**Task brief**
Restate word for word the lines of the entries below, starting with the line that holds "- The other" and ending with the line that holds "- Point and", and no others.

━━━━━ Records for the task ━━━━━

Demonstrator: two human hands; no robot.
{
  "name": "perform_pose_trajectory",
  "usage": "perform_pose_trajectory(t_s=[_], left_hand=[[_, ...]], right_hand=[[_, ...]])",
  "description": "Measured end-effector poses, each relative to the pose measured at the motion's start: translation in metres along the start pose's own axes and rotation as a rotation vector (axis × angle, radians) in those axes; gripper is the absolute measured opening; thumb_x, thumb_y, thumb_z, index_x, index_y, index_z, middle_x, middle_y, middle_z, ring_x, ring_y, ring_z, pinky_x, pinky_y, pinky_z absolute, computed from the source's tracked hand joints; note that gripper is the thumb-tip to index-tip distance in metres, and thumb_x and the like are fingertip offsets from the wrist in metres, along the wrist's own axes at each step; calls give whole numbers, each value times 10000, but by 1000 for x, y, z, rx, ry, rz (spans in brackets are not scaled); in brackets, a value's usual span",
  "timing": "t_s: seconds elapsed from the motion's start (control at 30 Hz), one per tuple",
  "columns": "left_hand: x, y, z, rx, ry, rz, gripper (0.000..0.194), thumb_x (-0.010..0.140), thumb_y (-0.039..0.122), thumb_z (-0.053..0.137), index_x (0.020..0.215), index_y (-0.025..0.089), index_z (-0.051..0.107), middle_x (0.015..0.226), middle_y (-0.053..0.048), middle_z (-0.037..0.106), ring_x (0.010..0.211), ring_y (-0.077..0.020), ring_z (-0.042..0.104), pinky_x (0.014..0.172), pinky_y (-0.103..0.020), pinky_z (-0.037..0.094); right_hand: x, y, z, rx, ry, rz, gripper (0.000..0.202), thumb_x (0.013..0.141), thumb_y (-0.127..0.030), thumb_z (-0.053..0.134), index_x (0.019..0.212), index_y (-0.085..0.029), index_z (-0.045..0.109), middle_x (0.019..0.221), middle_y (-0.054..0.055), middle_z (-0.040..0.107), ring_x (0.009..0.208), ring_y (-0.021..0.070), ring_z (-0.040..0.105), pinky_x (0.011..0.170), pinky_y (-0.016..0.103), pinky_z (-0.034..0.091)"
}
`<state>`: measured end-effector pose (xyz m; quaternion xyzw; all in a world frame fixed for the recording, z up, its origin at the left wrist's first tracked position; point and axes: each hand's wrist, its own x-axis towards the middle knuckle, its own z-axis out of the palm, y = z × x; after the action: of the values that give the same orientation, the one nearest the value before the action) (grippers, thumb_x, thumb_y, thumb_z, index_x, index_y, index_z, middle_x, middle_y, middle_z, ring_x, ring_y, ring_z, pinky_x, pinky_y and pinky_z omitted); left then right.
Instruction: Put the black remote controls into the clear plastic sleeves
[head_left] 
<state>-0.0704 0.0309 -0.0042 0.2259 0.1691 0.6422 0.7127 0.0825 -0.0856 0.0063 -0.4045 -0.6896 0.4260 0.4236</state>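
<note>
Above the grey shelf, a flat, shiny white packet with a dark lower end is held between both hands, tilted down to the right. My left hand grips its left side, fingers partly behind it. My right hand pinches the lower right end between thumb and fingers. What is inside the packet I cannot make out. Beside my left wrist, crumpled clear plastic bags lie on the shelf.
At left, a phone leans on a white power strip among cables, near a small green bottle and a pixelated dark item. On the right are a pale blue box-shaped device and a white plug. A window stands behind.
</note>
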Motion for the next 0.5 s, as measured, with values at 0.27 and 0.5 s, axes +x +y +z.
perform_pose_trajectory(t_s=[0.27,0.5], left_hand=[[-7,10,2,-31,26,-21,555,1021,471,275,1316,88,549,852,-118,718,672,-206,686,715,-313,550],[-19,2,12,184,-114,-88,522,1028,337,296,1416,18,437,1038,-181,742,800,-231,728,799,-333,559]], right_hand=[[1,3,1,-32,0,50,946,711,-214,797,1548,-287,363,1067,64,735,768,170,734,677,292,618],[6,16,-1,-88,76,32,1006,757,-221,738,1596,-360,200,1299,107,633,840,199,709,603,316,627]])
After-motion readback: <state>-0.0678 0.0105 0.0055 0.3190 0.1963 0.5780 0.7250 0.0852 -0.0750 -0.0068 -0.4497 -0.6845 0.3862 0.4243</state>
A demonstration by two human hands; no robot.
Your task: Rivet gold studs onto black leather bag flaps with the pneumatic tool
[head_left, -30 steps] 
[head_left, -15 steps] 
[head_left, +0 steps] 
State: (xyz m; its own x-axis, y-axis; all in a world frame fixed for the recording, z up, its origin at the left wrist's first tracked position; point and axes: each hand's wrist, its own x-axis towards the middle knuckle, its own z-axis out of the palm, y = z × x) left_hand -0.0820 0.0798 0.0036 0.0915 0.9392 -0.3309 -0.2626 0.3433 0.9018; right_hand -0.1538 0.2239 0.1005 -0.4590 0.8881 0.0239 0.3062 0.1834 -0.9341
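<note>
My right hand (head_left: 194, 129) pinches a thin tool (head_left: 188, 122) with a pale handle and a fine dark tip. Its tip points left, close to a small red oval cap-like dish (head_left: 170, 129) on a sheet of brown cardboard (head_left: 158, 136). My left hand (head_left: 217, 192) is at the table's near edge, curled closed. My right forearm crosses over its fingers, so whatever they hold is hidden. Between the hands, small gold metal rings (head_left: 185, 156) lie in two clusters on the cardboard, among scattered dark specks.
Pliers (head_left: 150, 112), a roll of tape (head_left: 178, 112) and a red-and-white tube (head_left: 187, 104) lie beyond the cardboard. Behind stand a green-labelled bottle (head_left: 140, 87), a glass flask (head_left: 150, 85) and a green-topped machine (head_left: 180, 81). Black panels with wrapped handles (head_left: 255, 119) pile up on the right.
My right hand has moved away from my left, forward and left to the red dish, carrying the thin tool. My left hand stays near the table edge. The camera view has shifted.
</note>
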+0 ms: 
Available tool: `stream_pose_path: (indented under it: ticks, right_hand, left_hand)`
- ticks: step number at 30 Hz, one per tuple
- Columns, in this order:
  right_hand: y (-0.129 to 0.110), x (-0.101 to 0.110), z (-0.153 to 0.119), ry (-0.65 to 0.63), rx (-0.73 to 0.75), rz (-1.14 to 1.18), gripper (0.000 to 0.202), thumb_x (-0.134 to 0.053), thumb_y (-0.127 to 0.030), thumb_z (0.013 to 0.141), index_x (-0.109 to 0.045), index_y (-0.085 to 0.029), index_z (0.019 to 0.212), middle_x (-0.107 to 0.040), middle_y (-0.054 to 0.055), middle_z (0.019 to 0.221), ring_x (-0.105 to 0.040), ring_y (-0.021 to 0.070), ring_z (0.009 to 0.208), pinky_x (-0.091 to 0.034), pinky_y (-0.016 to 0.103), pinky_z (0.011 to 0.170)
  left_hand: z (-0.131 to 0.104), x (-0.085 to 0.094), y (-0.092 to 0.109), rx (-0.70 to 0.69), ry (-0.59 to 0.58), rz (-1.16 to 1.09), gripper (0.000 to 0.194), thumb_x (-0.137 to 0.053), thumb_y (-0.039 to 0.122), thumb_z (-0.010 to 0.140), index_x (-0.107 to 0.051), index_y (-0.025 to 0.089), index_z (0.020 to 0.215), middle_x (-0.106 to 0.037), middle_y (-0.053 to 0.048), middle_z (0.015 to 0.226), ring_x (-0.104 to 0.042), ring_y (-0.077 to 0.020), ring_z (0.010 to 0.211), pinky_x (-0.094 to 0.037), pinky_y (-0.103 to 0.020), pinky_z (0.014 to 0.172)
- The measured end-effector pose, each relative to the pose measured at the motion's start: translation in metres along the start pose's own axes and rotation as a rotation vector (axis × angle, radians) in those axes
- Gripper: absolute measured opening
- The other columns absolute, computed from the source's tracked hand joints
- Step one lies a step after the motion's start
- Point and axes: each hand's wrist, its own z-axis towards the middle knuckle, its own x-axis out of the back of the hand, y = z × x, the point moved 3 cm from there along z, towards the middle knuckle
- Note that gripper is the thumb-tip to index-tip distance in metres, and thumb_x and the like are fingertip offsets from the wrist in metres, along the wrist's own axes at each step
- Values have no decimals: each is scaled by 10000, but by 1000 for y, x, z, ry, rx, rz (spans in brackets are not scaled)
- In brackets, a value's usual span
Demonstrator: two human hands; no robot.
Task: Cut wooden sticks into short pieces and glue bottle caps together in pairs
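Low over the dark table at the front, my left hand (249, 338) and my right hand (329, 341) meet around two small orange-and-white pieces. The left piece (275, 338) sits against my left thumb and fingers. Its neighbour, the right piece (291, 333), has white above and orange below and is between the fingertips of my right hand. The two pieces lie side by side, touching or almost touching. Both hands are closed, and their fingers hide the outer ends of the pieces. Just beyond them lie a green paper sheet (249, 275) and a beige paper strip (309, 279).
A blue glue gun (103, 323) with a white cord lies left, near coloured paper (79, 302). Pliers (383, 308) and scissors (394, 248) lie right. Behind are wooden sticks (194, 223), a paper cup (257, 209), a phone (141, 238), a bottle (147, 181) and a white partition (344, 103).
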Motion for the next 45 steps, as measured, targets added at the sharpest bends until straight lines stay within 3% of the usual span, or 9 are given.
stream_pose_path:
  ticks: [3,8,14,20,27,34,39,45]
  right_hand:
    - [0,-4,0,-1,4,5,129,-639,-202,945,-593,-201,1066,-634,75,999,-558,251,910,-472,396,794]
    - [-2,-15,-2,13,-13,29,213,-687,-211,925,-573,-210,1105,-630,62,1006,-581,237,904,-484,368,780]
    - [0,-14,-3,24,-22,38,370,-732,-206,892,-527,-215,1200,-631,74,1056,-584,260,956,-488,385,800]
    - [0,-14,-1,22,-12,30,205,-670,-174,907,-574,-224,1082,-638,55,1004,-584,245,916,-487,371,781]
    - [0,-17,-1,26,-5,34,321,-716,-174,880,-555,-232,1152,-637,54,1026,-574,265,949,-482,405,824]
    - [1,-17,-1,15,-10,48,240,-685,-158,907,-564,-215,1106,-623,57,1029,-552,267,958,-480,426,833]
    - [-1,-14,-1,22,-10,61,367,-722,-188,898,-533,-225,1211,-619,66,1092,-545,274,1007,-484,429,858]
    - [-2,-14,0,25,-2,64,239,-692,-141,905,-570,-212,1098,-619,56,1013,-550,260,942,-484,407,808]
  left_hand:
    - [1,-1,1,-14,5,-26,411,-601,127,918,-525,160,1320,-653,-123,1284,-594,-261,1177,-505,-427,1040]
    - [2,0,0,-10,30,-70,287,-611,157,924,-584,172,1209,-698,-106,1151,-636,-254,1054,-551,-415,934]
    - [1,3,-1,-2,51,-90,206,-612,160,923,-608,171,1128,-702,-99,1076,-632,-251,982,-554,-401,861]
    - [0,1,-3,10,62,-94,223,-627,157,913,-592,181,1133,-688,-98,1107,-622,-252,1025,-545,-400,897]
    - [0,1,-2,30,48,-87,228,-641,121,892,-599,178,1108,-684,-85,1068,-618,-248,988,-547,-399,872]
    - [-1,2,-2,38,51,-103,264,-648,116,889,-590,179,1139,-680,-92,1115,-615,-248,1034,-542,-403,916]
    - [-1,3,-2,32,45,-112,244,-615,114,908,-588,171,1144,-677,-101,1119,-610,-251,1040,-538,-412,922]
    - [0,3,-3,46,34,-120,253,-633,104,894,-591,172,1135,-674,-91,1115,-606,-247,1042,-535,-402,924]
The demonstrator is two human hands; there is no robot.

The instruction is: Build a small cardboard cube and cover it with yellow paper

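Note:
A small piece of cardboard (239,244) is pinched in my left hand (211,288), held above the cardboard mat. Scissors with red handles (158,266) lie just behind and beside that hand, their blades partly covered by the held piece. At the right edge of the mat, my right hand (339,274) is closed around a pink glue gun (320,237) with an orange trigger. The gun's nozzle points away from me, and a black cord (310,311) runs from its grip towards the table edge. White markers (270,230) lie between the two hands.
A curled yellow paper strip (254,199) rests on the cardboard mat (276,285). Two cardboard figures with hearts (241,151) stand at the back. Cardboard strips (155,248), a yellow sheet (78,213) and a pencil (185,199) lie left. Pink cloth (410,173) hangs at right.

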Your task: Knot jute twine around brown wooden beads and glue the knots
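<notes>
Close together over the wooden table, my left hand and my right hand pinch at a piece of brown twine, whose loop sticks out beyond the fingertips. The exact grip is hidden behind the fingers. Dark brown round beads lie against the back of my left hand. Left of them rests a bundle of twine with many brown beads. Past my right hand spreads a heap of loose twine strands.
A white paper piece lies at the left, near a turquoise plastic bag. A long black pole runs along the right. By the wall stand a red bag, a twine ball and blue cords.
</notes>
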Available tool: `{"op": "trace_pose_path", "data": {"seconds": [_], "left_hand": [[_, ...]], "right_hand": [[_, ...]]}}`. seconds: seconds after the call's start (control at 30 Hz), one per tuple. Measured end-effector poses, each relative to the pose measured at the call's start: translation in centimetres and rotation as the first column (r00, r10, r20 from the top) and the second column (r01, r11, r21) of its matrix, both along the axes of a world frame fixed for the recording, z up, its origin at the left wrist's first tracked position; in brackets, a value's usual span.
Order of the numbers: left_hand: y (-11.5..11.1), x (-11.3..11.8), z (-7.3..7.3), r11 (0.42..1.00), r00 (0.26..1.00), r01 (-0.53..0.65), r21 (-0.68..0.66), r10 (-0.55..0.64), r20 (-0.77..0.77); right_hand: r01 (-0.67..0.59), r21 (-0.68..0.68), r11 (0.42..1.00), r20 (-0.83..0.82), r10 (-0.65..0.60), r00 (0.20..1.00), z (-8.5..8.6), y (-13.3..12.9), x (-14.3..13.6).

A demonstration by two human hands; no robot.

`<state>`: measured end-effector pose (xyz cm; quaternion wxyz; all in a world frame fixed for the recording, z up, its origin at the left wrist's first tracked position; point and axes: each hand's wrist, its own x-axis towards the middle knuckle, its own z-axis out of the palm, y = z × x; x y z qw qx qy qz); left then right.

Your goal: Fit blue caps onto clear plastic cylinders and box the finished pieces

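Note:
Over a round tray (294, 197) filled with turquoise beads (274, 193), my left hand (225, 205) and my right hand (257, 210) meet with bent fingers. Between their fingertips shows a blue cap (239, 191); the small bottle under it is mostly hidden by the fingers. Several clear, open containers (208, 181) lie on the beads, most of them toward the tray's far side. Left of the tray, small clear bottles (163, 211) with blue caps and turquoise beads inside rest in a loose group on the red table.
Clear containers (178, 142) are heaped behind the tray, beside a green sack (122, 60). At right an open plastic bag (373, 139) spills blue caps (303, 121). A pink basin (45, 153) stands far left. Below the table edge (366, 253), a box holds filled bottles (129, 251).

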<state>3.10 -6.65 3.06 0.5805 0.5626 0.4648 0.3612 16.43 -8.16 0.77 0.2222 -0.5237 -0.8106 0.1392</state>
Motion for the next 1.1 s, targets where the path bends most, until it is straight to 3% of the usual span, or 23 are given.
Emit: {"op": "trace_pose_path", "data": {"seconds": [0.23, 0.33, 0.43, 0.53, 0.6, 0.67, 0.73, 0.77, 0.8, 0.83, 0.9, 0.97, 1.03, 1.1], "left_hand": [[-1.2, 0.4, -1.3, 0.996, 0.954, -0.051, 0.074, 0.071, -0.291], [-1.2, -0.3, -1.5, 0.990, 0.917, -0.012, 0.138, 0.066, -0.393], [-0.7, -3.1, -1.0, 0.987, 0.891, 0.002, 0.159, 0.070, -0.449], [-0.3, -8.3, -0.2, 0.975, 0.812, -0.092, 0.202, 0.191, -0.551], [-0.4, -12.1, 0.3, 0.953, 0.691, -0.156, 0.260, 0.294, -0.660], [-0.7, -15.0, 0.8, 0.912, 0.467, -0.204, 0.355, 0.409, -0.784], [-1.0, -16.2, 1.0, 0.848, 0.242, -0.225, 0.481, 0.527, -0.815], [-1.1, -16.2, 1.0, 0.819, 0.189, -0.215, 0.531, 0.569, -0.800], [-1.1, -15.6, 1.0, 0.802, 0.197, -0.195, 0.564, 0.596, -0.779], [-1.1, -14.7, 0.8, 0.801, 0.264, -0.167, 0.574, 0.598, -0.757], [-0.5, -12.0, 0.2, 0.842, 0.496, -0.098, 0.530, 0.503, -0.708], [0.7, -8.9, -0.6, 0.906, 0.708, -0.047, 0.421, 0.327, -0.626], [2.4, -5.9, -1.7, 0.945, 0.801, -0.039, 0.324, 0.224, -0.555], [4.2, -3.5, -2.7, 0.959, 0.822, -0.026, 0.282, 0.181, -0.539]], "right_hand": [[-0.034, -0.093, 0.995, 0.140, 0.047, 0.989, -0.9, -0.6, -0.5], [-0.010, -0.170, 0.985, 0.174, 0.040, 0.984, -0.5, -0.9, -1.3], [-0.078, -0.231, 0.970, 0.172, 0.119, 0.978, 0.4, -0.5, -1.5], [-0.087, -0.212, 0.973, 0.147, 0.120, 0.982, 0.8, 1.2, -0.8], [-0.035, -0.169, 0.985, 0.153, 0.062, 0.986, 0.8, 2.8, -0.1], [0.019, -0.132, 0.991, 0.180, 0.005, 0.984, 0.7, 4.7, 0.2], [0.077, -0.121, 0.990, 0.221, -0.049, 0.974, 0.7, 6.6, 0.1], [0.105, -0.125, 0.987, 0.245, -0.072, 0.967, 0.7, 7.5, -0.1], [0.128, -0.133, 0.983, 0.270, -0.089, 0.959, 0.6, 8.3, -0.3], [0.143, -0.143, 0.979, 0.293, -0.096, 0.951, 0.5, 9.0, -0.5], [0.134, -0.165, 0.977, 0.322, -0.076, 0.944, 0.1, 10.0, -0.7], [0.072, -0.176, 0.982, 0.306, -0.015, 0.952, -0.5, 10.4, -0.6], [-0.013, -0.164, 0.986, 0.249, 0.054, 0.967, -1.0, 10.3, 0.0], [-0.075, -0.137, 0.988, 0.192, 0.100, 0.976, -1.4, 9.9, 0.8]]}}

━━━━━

**Solution**
- The other columns absolute, computed from the source's tracked hand joints
- Step one lies a step after the motion's start
- Point and axes: each hand's wrist, its own z-axis towards the middle knuckle, its own x-axis out of the back of the hand, y = z × x, the point moved 3 cm from there along z, towards the middle knuckle

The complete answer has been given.